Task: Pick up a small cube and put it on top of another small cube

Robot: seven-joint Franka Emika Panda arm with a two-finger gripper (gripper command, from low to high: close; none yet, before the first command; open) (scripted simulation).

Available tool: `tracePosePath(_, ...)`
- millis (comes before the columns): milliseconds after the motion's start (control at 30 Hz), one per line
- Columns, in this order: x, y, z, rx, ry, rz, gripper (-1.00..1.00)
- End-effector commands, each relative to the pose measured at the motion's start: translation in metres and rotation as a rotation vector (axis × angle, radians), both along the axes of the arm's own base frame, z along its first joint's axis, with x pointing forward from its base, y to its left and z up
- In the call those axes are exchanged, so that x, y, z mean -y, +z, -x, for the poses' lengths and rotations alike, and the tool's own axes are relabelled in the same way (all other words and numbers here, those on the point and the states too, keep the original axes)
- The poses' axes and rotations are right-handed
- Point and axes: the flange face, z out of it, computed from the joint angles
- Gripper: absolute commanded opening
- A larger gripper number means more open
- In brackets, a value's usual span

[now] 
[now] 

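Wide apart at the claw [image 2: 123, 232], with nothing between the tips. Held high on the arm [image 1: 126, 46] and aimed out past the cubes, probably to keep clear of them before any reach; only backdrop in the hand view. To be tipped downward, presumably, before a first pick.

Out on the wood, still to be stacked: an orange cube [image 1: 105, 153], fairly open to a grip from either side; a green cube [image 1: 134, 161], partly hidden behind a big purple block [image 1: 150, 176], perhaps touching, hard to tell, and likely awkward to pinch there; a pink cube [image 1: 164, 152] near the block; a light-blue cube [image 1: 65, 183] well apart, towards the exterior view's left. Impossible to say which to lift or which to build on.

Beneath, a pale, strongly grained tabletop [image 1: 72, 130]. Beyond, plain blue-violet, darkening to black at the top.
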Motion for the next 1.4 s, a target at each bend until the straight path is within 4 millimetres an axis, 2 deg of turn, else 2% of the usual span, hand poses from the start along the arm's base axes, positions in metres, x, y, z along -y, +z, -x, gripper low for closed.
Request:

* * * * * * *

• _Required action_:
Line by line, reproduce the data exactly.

• _Exercise output_:
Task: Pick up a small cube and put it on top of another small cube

Robot: seven-joint Franka Emika Panda arm with a two-finger gripper (gripper command, from low to high: close; none yet, before the first command; open) (scripted simulation).

Available tool: `tracePosePath(_, ...)`
- millis (comes before the columns): milliseconds after the motion's start (control at 30 Hz), one per line
- Columns, in this order: x, y, z, rx, ry, rz, gripper (-1.00..1.00)
- End-effector commands, each relative to the pose measured at the motion's start: translation in metres and rotation as a rotation vector (axis × angle, radians), both along the axes of the arm's own base frame, z along its first joint's axis, with x pointing forward from its base, y to its left and z up
- In the call those axes are exchanged, so that x, y, z mean -y, +z, -x, for the poses' lengths and rotations alike, and the tool's own axes are relabelled in the same way (all other words and numbers here, those on the point and the states too, keep the original axes)
- The poses' axes and rotations are right-handed
- Point and axes: the flange face, z out of it, computed from the joint angles
- Gripper: absolute commanded opening
- A larger gripper number means more open
- In brackets, a value's usual span

[now] 
[now] 

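Wide apart at the claw [image 2: 123, 232], with nothing between the tips. Held high on the arm [image 1: 126, 46] and aimed out past the cubes, probably to keep clear of them before any reach; only backdrop in the hand view. To be tipped downward, presumably, before a first pick.

Out on the wood, still to be stacked: an orange cube [image 1: 105, 153], fairly open to a grip from either side; a green cube [image 1: 134, 161], partly hidden behind a big purple block [image 1: 150, 176], perhaps touching, hard to tell, and likely awkward to pinch there; a pink cube [image 1: 164, 152] near the block; a light-blue cube [image 1: 65, 183] well apart, towards the exterior view's left. Impossible to say which to lift or which to build on.

Beneath, a pale, strongly grained tabletop [image 1: 72, 130]. Beyond, plain blue-violet, darkening to black at the top.
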Motion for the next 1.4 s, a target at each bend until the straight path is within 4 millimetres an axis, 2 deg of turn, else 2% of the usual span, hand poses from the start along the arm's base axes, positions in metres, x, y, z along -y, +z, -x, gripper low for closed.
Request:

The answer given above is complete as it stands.